_Action item_
Which lines below include the string "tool"? Please show each one.

_Stored data_
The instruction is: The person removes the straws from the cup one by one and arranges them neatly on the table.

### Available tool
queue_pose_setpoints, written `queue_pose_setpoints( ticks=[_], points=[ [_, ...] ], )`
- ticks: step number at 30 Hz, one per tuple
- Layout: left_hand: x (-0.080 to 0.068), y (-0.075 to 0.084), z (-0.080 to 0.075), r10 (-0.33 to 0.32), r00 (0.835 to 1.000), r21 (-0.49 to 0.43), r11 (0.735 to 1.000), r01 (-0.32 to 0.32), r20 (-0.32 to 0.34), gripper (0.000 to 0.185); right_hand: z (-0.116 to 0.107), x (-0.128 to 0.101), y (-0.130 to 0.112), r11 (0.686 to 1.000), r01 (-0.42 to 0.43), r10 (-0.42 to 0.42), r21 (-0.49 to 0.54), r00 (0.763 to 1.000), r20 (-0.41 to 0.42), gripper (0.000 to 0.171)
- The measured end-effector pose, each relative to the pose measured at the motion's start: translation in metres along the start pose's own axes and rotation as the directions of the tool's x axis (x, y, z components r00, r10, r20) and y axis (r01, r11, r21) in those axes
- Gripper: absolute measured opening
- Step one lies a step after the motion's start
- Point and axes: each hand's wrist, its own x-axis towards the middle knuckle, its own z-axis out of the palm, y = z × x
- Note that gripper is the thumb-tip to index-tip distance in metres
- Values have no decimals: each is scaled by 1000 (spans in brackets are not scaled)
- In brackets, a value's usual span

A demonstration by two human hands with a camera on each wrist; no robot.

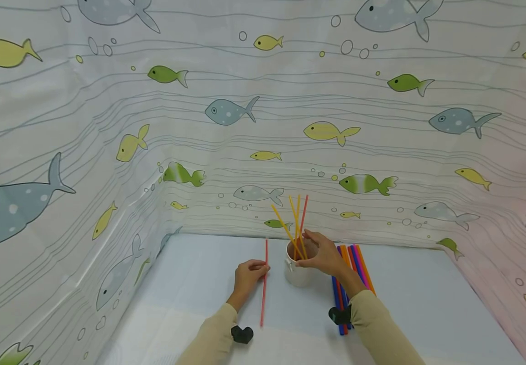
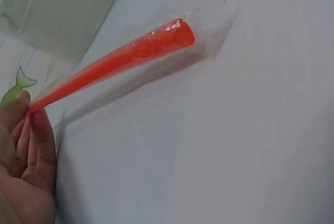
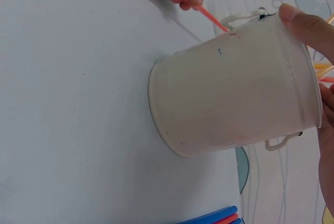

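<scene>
Pale cloth (image 1: 290,101) printed with blue, green and yellow fish hangs round three sides of a light table (image 1: 176,299), where somebody in beige sleeves (image 1: 381,324) is working with both arms stretched out over the top. Near the middle of the table, towards the back, a white cup (image 1: 297,275) stands upright, with small handles (image 3: 242,16) on opposite sides. Three yellow-orange straws (image 1: 281,220) and one red straw (image 1: 304,213) lean in it, their tops fanning out well above the rim.

From where I stand, the person's right hand (image 1: 329,256) spans the mouth of the cup, holding it with the thumb on the rim and the other fingers round the far side, close by the straws. Just left of the cup, the left hand (image 1: 246,278) pinches a separate red straw (image 1: 263,299) between thumb and fingers. That one points away from the person, apart from the cup, and clear wrapping (image 2: 209,12) shows past its near end.

Over to the right of the cup lies a bundle of thicker straws (image 1: 361,266) in blue, red, orange and pink, partly hidden under the right forearm. Each wrist carries a small black gadget (image 1: 242,334)
</scene>
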Motion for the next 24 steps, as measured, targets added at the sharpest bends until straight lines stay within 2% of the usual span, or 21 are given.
queue_pose_setpoints(
  ticks=[17, 24],
  points=[
    [-1, -4, 0, 44, 999, 57, 997, -44, -3, 23, 0, -1, -1, 1000, -4, 4, -3, 1000, -6, 106],
    [0, -6, -2, 79, 997, 75, 994, -77, -27, 21, 0, 0, 0, 1000, -9, 9, -6, 1000, -4, 106]
  ],
)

_Task output_
### Available tool
- The measured end-effector pose, each relative to the pose measured at the motion's start: translation in metres along the start pose's own axes and rotation as the directions of the tool's x axis (x, y, z components r00, r10, r20) and y axis (r01, r11, r21) in those axes

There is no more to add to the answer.